Analytical Solution for Wave Propagation in Stratified Acoustic/Porous Media. Part II: the 3D Case
We are interested in the modeling of wave propagation in an infinite bilayered acoustic/poroelastic media. We consider the biphasic Biot’s model in the poroelastic layer. The first part is devoted to the calculation of analytical solution in two dimensions, thanks to Cagniard de Hoop method. In this second part we consider the 3D case.
💡 Research Summary
This paper presents a rigorous analytical solution for three‑dimensional wave propagation in an infinite bilayered medium composed of an acoustic half‑space overlying a poroelastic half‑space described by Biot’s theory. Building on the authors’ earlier two‑dimensional work, the study extends the Cagniard‑de Hoop (CdH) method to full 3‑D geometry, thereby delivering closed‑form expressions for the displacement, stress, and pressure fields generated by a point source in the acoustic layer.
The governing equations are first formulated: the acoustic layer obeys the scalar Helmholtz equation for pressure, while the poroelastic layer follows Biot’s coupled equations for solid displacement and fluid relative velocity. All Biot parameters (elastic moduli, porosity, tortuosity, dynamic viscosity, bulk moduli of the solid matrix and fluid, etc.) are retained in their full complex form, allowing the solution to be valid from low‑frequency (quasi‑static) to high‑frequency (viscous‑dominant) regimes. Continuity of normal displacement, normal stress, and fluid flux across the interface yields a set of algebraic conditions that couple the acoustic and poroelastic fields.
Applying a Laplace transform in time (t → s) and a two‑dimensional Fourier transform in the horizontal coordinates (x,y → k₁,k₂) reduces the problem to ordinary differential equations in the vertical coordinate z. The characteristic equation of the poroelastic half‑space produces three complex wavenumbers corresponding to the fast compressional wave (P₁), the slow compressional wave (P₂), and the shear wave (S). The CdH technique is then employed: the inverse Laplace integral is deformed onto a real‑time contour parameterized by the travel‑time variable τ, which maps each complex root to a physical propagation path. This mapping yields explicit travel‑time functions τₘ(r,θ,φ) for each mode m and associated amplitude factors Aₘ(θ,φ) that incorporate reflection and transmission coefficients.
Because the problem is three‑dimensional, the inverse Fourier transforms involve spherical Bessel functions and spherical harmonics, which naturally describe the angular dependence of the radiated fields. The final Green’s function takes the form
G(r,θ,φ,t) = ∑ₘ Aₘ(θ,φ) H(t − τₘ(r,θ,φ)) / r,
where H denotes the Heaviside step function and the sum runs over the three wave modes. The reflection and transmission coefficients are derived analytically as functions of incidence angle, frequency, and all Biot parameters; they reduce to the familiar acoustic‑elastic formulas when the poroelastic parameters are set to their elastic limits.

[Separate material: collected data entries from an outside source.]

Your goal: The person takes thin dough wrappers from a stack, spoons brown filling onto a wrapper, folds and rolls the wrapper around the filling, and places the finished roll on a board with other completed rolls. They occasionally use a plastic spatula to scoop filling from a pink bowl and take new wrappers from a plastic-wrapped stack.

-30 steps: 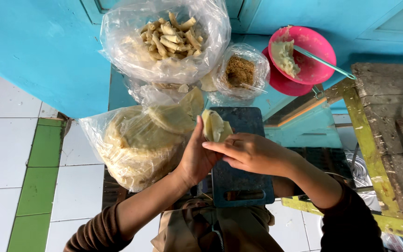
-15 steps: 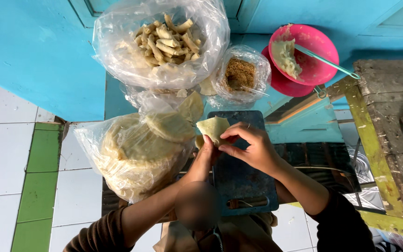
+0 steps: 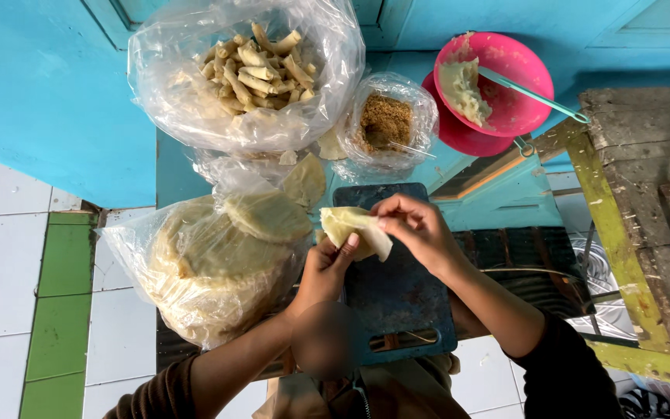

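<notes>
A pale, thin dough wrapper (image 3: 357,230) is held above a dark blue cutting board (image 3: 397,295). My right hand (image 3: 416,229) pinches its upper edge and folds it over. From below, my left hand (image 3: 326,268) grips the wrapper's lower left side. Both hands hold the same wrapper, which is partly folded. What lies inside the fold is hidden.
A clear bag of stacked round wrappers (image 3: 207,268) lies left of the board. At the back are a big bag of rolled pieces (image 3: 253,66), a small bag of brown filling (image 3: 385,120), and a pink bowl of paste (image 3: 498,81) with a spoon. A worn wooden frame (image 3: 630,225) stands right.
Both hands have shifted slightly and the wrapper has been folded further, its edge now turned over by my right hand.
</notes>
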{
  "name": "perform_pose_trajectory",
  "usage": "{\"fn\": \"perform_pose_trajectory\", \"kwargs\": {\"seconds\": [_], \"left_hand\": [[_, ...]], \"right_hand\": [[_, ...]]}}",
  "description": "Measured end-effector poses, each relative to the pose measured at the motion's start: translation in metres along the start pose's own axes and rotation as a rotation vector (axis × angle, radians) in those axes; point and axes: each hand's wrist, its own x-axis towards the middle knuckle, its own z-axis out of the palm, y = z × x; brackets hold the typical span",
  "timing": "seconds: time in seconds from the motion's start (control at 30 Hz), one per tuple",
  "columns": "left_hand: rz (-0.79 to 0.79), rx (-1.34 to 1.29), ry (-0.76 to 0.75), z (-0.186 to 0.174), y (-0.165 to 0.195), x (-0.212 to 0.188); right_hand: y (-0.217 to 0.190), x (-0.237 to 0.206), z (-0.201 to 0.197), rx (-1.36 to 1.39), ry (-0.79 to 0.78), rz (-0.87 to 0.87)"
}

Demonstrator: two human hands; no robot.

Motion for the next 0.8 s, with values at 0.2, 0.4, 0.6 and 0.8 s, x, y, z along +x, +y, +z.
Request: {"fn": "perform_pose_trajectory", "kwargs": {"seconds": [0.2, 0.4, 0.6, 0.8], "left_hand": [[-0.181, -0.075, 0.13, -0.006, 0.008, -0.002], [-0.167, -0.112, 0.099, -0.003, 0.02, -0.002], [-0.313, -0.178, 0.133, -0.001, 0.031, -0.008], [-0.26, -0.281, 0.255, 0.001, 0.037, -0.012]], "right_hand": [[0.019, 0.016, -0.01, 0.718, 0.202, 0.427], [0.004, 0.015, -0.007, 0.533, 0.067, 0.403], [-0.007, 0.011, -0.034, 0.465, 0.171, 0.4], [-0.022, 0.015, -0.056, -0.28, 0.302, 0.006]]}}
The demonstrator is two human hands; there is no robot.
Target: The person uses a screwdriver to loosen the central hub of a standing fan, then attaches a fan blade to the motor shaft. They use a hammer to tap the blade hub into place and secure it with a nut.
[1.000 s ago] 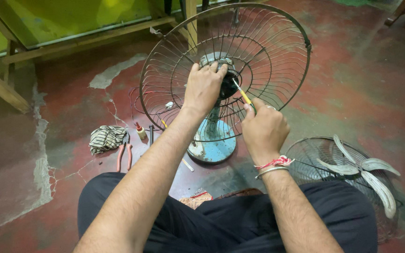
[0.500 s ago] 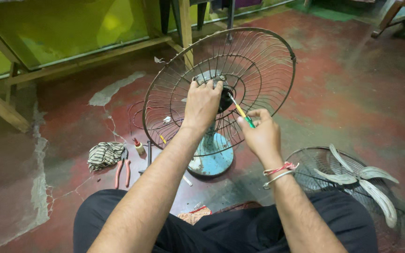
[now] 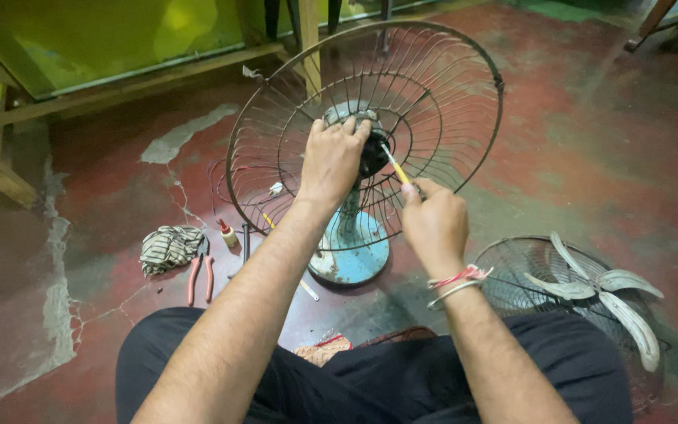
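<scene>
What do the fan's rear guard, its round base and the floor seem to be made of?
Rear guard: thin metal wire, dark, dull and possibly rusty. Round base: probably metal or plastic painted light blue, scuffed and stained. Floor: likely cement coated red, worn, with cracks and grey patches.

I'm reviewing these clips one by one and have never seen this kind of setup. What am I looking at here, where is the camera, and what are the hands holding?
There is no machine here: the single picture comes from a camera worn on a person's head, looking down over their own arms and lap. They sit on a worn red floor. The left hand grips the motor hub of a table fan, inside its round wire fan guard. The right hand holds a yellow-handled screwdriver aimed at that hub. The fan stands on a pale blue base. On the floor lie red-handled pliers, a striped cloth, and, to the right, a second guard with the fan blades resting on it.
</scene>
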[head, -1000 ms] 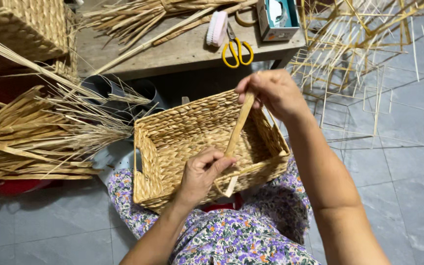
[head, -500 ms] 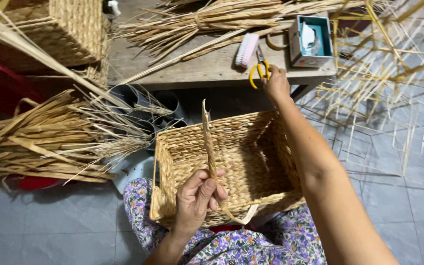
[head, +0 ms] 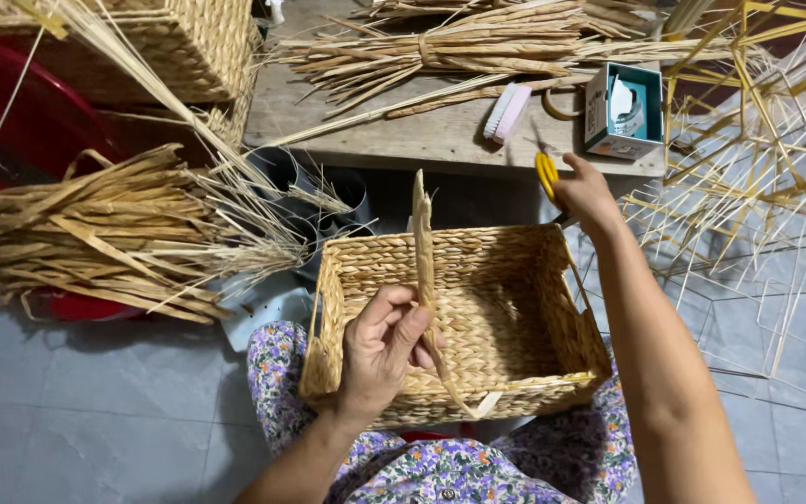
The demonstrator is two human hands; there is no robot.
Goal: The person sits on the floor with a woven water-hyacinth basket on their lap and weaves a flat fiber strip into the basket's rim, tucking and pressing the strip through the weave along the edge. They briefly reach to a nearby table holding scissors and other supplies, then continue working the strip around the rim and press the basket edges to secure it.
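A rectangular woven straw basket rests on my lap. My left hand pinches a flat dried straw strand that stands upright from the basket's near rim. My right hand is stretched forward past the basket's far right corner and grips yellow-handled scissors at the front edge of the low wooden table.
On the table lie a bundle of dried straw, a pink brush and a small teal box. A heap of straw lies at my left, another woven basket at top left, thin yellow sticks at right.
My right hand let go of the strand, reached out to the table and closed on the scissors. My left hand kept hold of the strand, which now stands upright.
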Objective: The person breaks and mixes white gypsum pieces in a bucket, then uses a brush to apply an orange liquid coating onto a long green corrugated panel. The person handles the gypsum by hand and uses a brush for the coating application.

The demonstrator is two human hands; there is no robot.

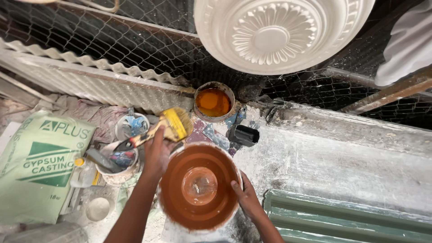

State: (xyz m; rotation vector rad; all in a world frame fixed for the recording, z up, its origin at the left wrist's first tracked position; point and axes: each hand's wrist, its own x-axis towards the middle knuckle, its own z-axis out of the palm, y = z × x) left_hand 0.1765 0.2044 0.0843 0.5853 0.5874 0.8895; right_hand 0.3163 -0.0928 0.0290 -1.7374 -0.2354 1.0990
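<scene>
L to R: gypsum sack (42,164) at 9 o'clock, cups of tools (121,157) next. Your left hand (157,155) is wrapped round the brush (168,127), bristles at 11 of the round mould (199,185). Right hand (246,198) presses mould rim at 4, fingers flat. Risk: mould sits at slab edge w/ slick coating; a hard stroke could skid it. Tin of orange liquid (214,102) at 12 could tip. Mould's near rim blurred; white rosette (279,31) cut off at top.

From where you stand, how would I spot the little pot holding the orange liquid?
Start at the big round brown mould between the two hands. Look straight past its far rim to the foot of the wire mesh fence, where a small round tin sits. Unlike the pale tubs stuffed with tools at left, it holds only glossy orange liquid.
</scene>
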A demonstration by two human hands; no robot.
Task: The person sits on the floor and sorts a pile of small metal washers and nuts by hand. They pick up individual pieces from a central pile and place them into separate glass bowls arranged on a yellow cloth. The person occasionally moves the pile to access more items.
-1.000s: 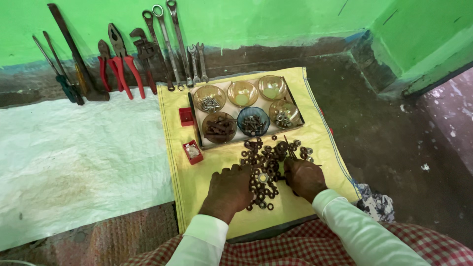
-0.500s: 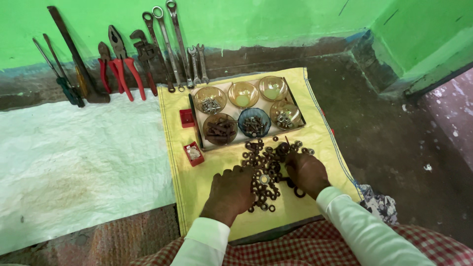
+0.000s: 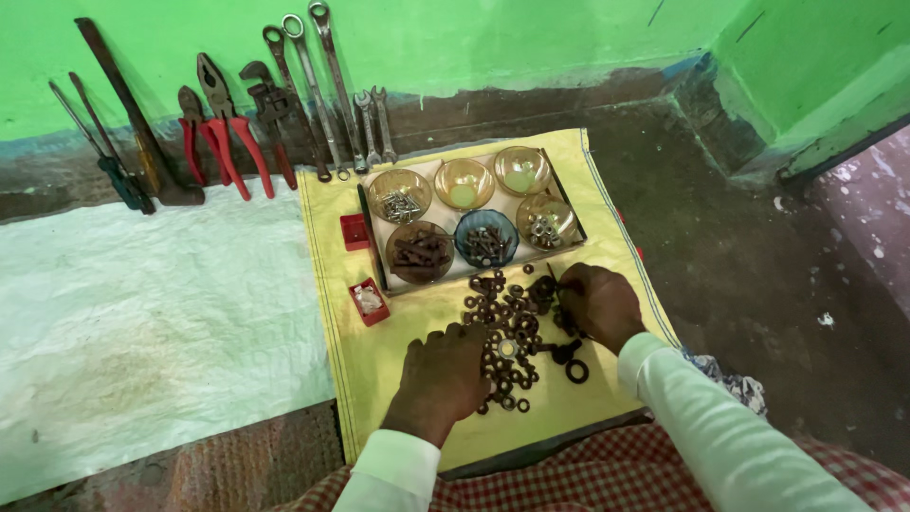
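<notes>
Here, rusty nuts pile (image 3: pixel 507 332) between both hands, under fingers (image 3: pixel 471 334)

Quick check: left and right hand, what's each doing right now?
Left hand: palm down, fingers curled on the pile of rusty nuts and washers; grip cannot be told.
Right hand: fingertips pinching in the pile; held piece unclear.

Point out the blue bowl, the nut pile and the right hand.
blue bowl (image 3: pixel 486 239): head view, on its rim and contents.
nut pile (image 3: pixel 513 327): head view, middle of the heap.
right hand (image 3: pixel 597 303): head view, back of the hand.
</notes>
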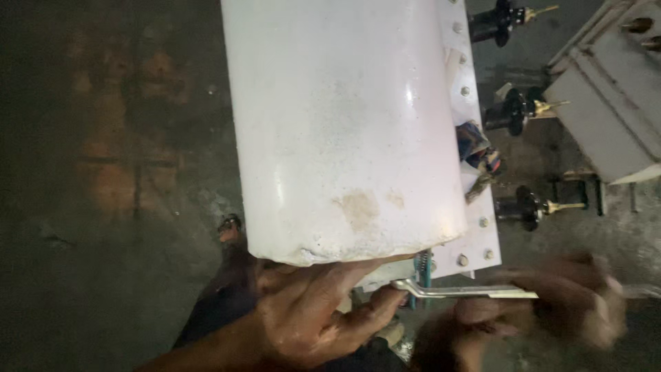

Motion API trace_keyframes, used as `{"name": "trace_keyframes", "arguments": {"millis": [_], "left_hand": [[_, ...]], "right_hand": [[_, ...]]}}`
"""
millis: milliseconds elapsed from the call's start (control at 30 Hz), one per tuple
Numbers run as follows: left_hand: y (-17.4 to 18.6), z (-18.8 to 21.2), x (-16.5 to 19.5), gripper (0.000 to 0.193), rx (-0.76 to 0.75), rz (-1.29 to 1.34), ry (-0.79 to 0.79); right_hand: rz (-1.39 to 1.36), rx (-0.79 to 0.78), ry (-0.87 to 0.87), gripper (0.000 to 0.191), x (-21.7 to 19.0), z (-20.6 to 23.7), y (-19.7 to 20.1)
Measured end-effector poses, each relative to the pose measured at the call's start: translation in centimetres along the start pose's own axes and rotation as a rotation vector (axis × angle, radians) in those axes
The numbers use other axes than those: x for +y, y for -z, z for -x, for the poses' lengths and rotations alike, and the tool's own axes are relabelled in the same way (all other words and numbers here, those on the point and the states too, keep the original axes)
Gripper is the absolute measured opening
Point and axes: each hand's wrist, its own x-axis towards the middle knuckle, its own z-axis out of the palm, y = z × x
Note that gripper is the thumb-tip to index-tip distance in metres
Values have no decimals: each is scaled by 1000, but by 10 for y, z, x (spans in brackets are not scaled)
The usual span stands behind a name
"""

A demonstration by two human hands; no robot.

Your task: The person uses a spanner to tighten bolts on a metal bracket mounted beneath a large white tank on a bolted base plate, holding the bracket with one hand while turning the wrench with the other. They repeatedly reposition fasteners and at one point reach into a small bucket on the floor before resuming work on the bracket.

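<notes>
Three black insulators with brass tips [518,110] stand in a row just beyond the bolted flange [475,138] of the white cylindrical tank [344,124], one near the tank's far end, one at its middle, one near its close end. A bundle of coloured rag or wire [478,155] sits against the flange between the middle and nearest insulators. Off past the insulators lies a grey metal housing [606,117], well apart from the tank. Stained concrete floor [103,172] spreads on the tank's other side.

At the tank's near rim the left hand [310,317] is pressed up under the edge — fingers partly curled, the thumb [375,306] stretched out to touch the head of a flat metal spanner [468,291]. The spanner lies level just below the flange corner, its head by a threaded bolt [423,265] there. The right hand [571,303] is blurred at the spanner's handle end; it seems wrapped around the handle, though the blur hides how tightly.
</notes>
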Motion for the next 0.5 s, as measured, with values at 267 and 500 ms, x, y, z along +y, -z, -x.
{"name": "trace_keyframes", "arguments": {"millis": [267,500], "left_hand": [[11,-9,6,40,-94,88,64],[11,2,3,49,-1,72,-6]], "right_hand": [[-549,375,-887,73,-128,108,-114],[232,183,-474,75,-40,72,1]]}}
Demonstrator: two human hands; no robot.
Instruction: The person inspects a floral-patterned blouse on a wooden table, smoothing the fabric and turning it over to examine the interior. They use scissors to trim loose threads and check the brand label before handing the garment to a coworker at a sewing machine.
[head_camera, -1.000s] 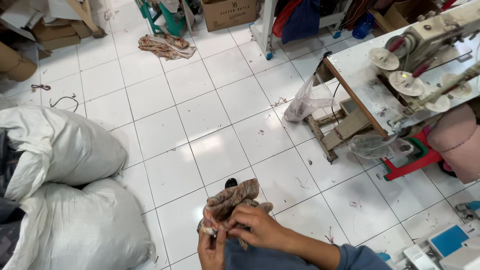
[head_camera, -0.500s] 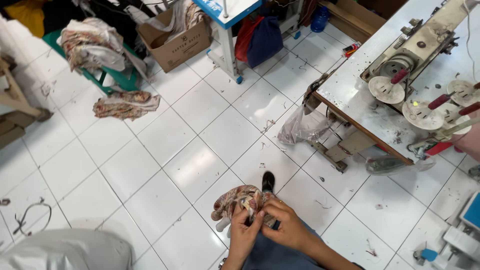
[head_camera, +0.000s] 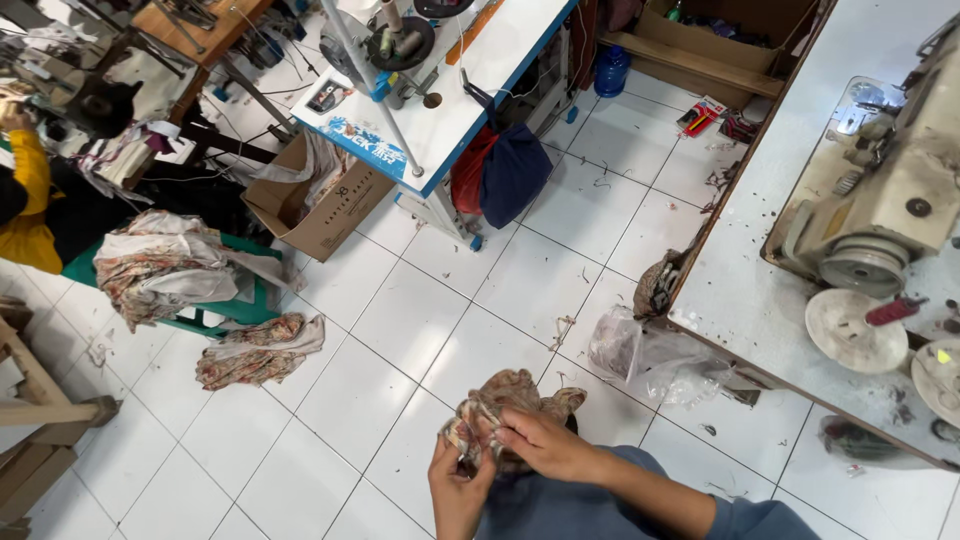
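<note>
Left hand (head_camera: 458, 492) and right hand (head_camera: 535, 445) both pinch patterned cloth (head_camera: 505, 395); cardboard box (head_camera: 322, 215) holds fabric.

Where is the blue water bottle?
In the head view, the blue water bottle stands on the white tiled floor near the top middle, beside the wooden crate and right of the dark blue bag hanging under the white table.

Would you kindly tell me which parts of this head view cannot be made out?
- Patterned cloth: its near part is hidden under both hands; its shape cannot be told.
- Left hand: the wrist is cut off by the bottom edge.
- Right hand: its fingertips are buried in the cloth.
- Sewing machine: cut off by the right edge.
- Cardboard box: its inside is hidden by draped fabric.
</note>
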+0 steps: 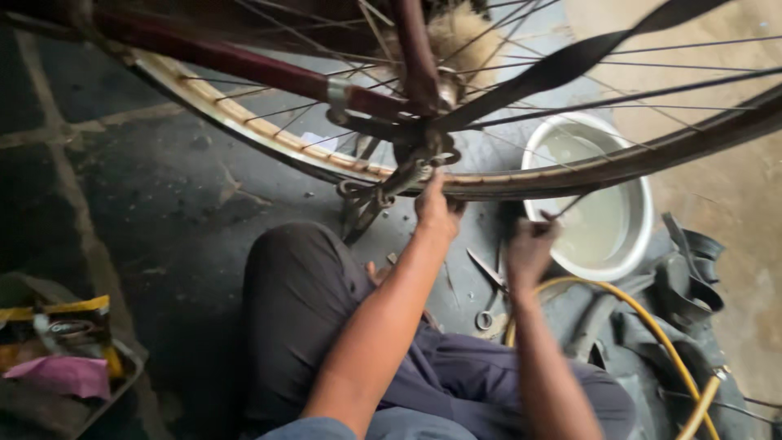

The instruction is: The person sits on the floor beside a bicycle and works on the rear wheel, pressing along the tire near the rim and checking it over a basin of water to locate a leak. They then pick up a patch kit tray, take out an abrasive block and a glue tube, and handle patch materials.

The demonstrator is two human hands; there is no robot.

The authors validate the 3‑D solution by comparing it with the previously published 2‑D results in the axisymmetric limit. Numerical experiments demonstrate that the analytical expressions reproduce the exact travel‑time, amplitude, and phase of each wave mode with errors below 10⁻⁶. Additional simulations illustrate the strong attenuation of the slow compressional wave at high frequencies and its dominance at low frequencies, as well as the angular radiation patterns of the shear wave generated by mode conversion at the interface.
In the discussion, the paper emphasizes several practical advantages. First, the closed‑form solution enables rapid parametric studies and inversion schemes because the dependence on material properties is explicit. Second, the complex reflection/transmission coefficients can be directly incorporated into seismic‑exploration or underwater‑acoustics forward models, improving the fidelity of synthetic seismograms. Third, the methodology is readily extensible to multilayered configurations, anisotropic poroelastic media, and even to include weak non‑linear effects by perturbation of the Biot parameters.
The conclusion summarizes the contribution: a complete analytical framework for 3‑D wave propagation across an acoustic/poroelastic interface, validated against the 2‑D case and capable of handling the full frequency spectrum. Future work is outlined, including the treatment of anisotropic poroelasticity, incorporation of frequency‑dependent permeability, and application to field data for parameter estimation in geophysical and engineering contexts.